Diamond-Blackfan anemia arises from mutations that impair ribosome biogenesis, leading to defective erythroid progenitor development. The bone marrow becomes selectively deficient in red cell precursors, while white cells and platelets remain normal. Most cases involve mutations in genes encoding ribosomal proteins such as RPS19, RPL5, or RPL11, disrupting protein synthesis and cellular growth.

Clinical features

Infants with DBA commonly present with pallor and anemia. Physical anomalies are present in about half of cases, including craniofacial abnormalities, thumb or limb malformations, and heart or kidney defects. Growth retardation and an increased lifetime risk of malignancies such as leukemia and osteogenic sarcoma are recognized complications.

Diagnosis

Diagnosis combines hematologic findings—macrocytic anemia, reticulocytopenia, and normal marrow cellularity except for absent red cell precursors—with genetic testing for ribosomal protein gene mutations.
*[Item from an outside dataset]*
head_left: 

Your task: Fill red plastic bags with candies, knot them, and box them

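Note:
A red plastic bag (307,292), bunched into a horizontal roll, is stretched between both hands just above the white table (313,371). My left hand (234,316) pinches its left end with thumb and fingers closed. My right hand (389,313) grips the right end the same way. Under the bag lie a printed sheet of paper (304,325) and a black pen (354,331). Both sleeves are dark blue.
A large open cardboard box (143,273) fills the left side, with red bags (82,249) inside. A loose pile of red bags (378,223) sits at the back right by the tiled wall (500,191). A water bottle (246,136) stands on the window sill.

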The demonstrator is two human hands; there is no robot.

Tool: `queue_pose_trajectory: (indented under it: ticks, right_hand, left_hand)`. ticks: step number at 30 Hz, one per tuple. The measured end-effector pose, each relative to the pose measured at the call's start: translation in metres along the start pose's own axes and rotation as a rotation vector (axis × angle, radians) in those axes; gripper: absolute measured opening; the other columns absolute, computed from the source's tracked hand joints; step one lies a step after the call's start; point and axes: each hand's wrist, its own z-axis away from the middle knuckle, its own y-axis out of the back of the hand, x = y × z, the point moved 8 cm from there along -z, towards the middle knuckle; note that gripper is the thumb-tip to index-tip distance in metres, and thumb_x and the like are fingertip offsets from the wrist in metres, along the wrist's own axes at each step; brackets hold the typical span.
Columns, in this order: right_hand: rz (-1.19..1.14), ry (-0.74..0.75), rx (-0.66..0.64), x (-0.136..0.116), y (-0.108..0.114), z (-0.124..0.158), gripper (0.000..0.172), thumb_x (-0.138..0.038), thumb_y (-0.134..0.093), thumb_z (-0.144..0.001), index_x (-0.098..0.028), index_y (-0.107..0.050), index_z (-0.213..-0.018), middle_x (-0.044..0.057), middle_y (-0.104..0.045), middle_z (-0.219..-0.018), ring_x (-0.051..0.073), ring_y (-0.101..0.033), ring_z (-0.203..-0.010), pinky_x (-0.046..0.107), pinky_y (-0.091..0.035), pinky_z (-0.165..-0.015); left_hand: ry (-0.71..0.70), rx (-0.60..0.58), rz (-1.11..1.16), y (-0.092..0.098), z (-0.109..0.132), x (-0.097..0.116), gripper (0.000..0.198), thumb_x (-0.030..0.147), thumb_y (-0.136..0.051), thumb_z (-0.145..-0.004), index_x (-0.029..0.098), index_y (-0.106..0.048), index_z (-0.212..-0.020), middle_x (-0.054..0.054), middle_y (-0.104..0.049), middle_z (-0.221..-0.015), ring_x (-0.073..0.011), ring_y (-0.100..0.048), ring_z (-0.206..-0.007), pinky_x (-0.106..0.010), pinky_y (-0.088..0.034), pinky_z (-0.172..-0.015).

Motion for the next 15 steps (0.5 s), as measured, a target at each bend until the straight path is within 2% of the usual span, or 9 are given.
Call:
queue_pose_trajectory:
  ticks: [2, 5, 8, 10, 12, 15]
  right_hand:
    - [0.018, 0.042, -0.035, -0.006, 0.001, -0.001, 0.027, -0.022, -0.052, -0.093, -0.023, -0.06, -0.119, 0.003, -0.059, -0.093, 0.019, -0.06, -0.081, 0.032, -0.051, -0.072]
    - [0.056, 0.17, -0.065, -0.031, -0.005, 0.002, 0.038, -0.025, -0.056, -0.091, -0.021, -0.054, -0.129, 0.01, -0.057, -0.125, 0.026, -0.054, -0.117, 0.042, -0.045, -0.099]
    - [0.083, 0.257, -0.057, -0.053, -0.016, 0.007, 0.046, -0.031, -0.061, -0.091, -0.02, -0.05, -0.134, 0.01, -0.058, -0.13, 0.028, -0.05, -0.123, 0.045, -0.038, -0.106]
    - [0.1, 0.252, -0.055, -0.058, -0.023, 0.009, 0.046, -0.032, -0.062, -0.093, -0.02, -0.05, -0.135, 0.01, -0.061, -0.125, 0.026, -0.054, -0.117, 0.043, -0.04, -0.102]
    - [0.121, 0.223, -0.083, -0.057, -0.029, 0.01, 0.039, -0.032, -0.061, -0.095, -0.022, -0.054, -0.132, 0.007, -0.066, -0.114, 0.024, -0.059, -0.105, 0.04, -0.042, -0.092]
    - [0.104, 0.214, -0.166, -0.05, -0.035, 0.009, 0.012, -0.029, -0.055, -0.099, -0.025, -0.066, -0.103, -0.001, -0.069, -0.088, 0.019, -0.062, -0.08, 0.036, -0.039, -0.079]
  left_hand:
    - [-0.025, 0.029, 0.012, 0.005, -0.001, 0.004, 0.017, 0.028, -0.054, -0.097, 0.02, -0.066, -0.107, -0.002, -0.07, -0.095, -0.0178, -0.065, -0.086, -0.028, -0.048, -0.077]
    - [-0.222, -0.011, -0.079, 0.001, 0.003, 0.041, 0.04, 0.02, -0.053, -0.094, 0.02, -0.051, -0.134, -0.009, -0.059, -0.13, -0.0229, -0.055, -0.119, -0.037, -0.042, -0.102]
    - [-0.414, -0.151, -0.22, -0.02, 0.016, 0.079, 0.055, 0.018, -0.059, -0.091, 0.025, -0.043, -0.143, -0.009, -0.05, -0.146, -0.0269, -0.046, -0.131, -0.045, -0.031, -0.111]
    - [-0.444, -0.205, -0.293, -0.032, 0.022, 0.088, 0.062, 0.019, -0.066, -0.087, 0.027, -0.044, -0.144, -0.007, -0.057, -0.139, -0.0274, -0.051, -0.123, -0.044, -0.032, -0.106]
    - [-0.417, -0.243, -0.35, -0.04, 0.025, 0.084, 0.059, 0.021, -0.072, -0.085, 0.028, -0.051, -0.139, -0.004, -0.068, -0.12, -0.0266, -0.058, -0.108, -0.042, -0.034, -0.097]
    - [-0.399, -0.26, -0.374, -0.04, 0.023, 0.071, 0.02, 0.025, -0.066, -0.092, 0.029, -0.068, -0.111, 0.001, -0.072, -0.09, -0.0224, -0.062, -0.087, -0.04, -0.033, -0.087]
Elevated erythrocyte adenosine deaminase (eADA) activity is a common biomarker.

Management and prognosis

Initial treatment often involves corticosteroids to stimulate red cell production. Patients unresponsive to steroids may require regular transfusions with iron chelation therapy to prevent overload, or hematopoietic stem cell transplantation as a potential cure. Advances in genetic understanding have improved prognosis, but lifelong monitoring remains essential due to treatment complications and cancer risk.